Setelah Betran memperjelas kata-katanya, ia pun mematikan teleponnya tanpa berucap kata manis lagi. Karena begitulah dia, sering sekali melupakan itu semua, saking bersemangatnya. Tapi bagi Bianka itu sudah tak heran lagi dan sudah terbiasa.

Memang kedua orang tua Betran ada bersamanya sejak dahulu karena memang mereka mengurus bisnis keluarga jadi sangat jarang untuk pulang, tapi kalau keluarga seperti bibik dan lainnya masih banyak yang ada di desa ini. Jadi mereka bisa dijadikan saksi nantinya.

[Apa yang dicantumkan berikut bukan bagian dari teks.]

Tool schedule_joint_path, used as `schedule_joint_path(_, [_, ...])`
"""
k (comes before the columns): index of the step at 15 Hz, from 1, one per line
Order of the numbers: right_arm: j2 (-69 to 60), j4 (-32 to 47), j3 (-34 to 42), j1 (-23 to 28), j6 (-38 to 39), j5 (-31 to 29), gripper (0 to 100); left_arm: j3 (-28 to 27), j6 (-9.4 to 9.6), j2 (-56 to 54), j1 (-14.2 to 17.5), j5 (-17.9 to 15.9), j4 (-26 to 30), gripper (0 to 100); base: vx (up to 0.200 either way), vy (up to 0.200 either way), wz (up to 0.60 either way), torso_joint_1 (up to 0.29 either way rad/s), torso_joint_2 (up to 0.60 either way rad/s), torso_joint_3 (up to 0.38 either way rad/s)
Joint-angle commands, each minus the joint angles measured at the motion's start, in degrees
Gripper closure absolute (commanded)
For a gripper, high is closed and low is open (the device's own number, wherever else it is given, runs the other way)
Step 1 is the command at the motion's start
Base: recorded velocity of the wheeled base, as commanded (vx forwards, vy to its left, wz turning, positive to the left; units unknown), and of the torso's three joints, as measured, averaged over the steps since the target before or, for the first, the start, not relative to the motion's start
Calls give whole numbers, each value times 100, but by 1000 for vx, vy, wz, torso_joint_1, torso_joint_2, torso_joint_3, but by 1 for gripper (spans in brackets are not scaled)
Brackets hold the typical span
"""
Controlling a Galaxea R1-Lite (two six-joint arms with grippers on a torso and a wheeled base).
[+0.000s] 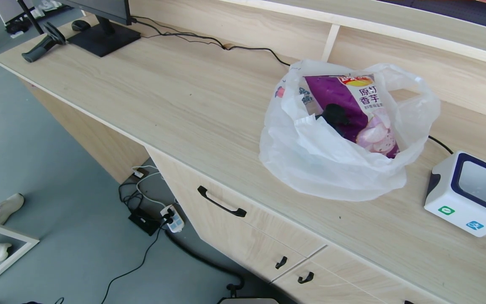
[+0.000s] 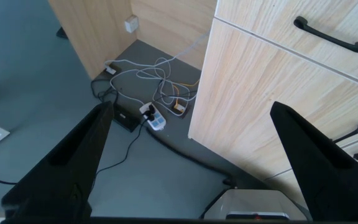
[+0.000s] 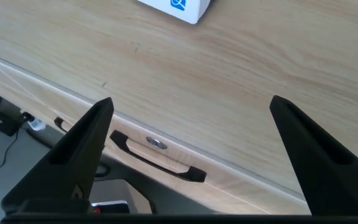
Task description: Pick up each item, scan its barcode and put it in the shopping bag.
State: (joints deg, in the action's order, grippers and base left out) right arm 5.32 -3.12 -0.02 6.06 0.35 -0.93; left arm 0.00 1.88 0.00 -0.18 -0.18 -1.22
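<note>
A translucent white shopping bag [image 1: 331, 169] stands on the wooden counter [image 1: 184, 101], right of centre. Inside it a purple chips packet [image 1: 352, 105] leans upright, with a small black item [image 1: 333, 116] in front of it. The white barcode scanner [image 1: 468, 192] with a dark blue window sits at the counter's right end; its corner [image 3: 179, 7] shows in the right wrist view. My left gripper [image 2: 191, 149] hangs open, low beside the cabinet over the floor. My right gripper [image 3: 191, 149] is open above the counter's front edge near the scanner, holding nothing.
A monitor base [image 1: 103, 38], a mouse [image 1: 80, 25] and a handheld scanner [image 1: 42, 42] sit at the counter's far left. Drawers with black handles [image 1: 222, 202] front the cabinet. Cables and a power strip [image 1: 173, 219] lie on the grey floor.
</note>
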Motion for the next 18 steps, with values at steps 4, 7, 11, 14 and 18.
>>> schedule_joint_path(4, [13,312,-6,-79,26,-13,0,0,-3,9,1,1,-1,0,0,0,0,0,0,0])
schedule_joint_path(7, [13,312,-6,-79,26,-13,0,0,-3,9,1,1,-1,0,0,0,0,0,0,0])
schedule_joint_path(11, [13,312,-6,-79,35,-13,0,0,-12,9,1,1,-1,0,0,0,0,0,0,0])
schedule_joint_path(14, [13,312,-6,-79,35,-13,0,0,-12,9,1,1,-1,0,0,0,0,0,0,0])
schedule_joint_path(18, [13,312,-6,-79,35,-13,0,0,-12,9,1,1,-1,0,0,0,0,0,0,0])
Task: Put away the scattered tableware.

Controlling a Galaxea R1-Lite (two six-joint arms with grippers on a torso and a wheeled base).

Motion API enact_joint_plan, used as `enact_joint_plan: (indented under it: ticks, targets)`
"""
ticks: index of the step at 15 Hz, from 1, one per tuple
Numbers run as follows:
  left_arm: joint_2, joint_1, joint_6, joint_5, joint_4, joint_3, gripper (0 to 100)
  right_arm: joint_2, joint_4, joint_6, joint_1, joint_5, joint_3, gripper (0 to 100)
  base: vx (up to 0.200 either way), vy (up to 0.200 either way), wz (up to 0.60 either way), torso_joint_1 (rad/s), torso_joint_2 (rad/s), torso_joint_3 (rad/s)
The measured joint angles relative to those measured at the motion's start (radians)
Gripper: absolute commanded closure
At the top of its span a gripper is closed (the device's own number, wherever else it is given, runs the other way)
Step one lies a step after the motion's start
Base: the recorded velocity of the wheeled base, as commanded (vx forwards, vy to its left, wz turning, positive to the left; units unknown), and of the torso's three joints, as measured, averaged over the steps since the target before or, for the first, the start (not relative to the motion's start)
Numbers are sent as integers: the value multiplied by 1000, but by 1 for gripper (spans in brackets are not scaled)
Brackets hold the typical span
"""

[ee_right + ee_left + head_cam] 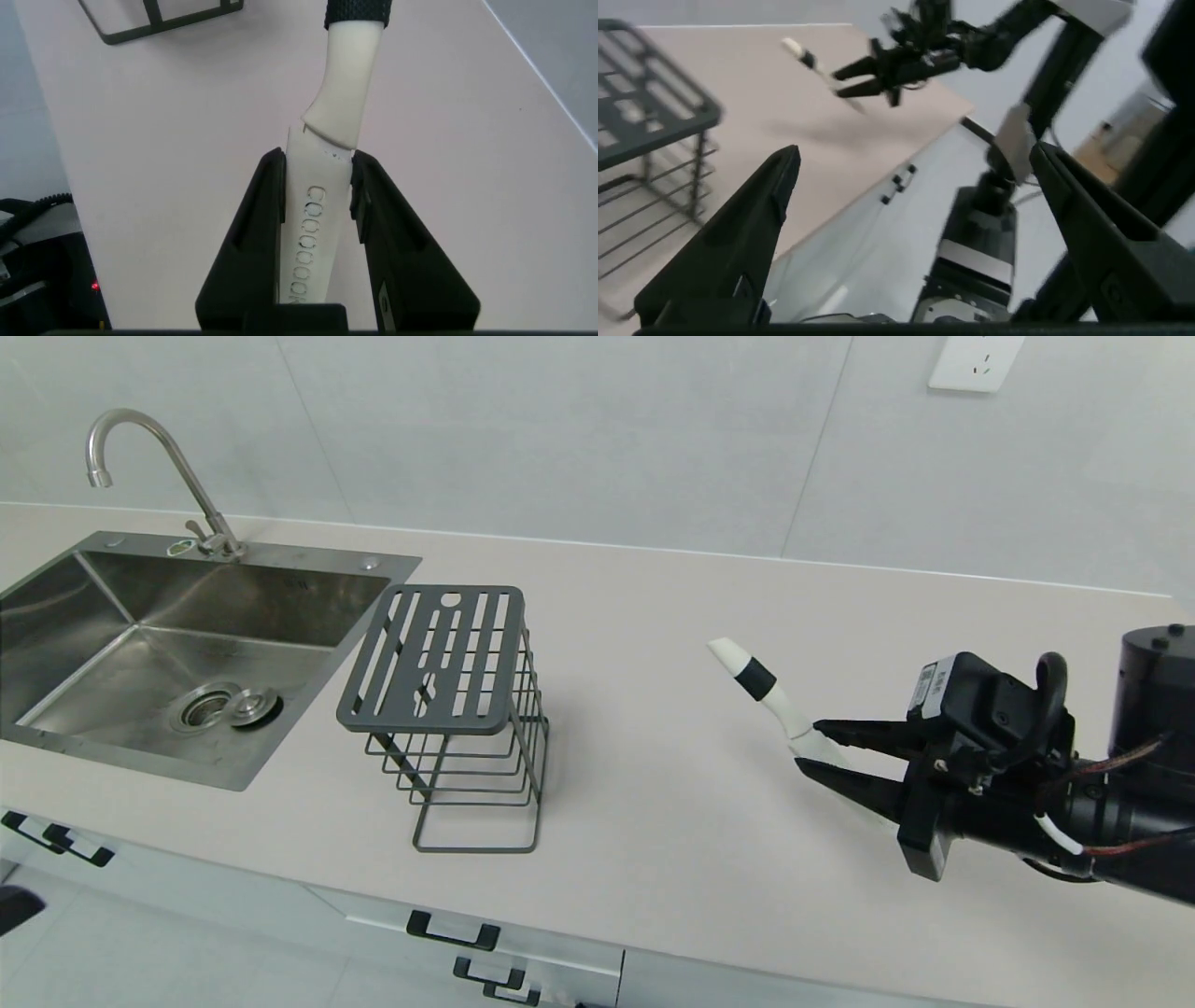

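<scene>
Pinching a white knife (758, 683) by the blade in the right gripper (808, 745), probably just above the counter (653, 803). Got the left gripper (915, 154) spread wide by the counter's edge.

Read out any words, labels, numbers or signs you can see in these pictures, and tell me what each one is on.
No text here can be read.
Label behind the right pincer: print too small to read.
Sticker on the sink rim by the tap: too small to read.
Knife blade: a row of round marks, not letters.
</scene>
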Motion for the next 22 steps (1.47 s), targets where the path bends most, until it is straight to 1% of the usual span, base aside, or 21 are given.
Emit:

Bianka dengan riang gembira langsung menaruh ponselnya kembali ke atas meja. Lalu berhamburan untuk menghampiri kedua orang tuanya, yang pastinya mereka di jam segini berada di sawah yang tak jauh dari rumahnya.

Bianka terus berjalan dan tersenyum merekah ketika melihat ayah dan ibunya yang sudah beristirahat dan menatapinya. "Biankaaaa, ngapain, Nak? Tumben menghampiri Ayah dan Ibu dengan sangat tergesa-gesa seperti itu? Biasanya kamu jarang mau ikut ke sawah karena pernah terjatuh ke lubang parit, tapi kenapa sekarang ke sini?" seru ibunya ketika Bianka sudah semakin dekat dengannya dan Bianka sangat jelas mendengar semua ucapan ibunya.

Dengan nafas yang sedikit tersengal. Bianka pun menjawab dengan sedikit terbata karena memang sambil mengatur pernafasannya. "Bi—Bianka mau menikah besok, Yah, Bu ... apa boleh?"

"Menikah? Besok? Apa kamu gila? Jangan sembarangan! Nikah bukan untuk main-main, Nak, dan butuh persiapan banyak, apa kamu sedang ngelindur? Sehabis bermimpi? Begitukah? Sadar halloooo putri Ayah yang cantik." Ayah Burhan yang tak percaya dengan ucapan anaknya yang menurutnya ngaco dan mengada-ngada itu, beliau akhirnya tertawa. Bahkan ibu Bihana juga ikut tertawa karena ulah suaminya yang begitu ceria itu.

Lalu Bianka dengan sedikit frustasinya, bingung mau menjelaskan mulai dari mana, ia pun mencoba menjelaskan semuanya secara detail, seperti apa yang dibilang oleh Betran tadi. Kedua orang tua Bianka yang mengerti tentang pernikahan dalam ponsel, keduanya lalu saling bertukar pandangan, serasa hati mereka bergetar hebat, seperti mendapatkan ketidaknyamanan dan ketidakcocokan, bahkan firasat mereka kacau. Kata mereka, boleh-boleh saja menikah, tapi apakah seperti ini akan terjamin? Takutnya itu semua malah akan melukai anaknya suatu saat nanti karena LDR yang berkepanjangan dan tak ada habisnya itu, jelasnya Bianka akan terus menunggu dan itu sungguh sangat menyakitkan.

"Benarkah? Kamu yakin? Tidak akan menyesal?"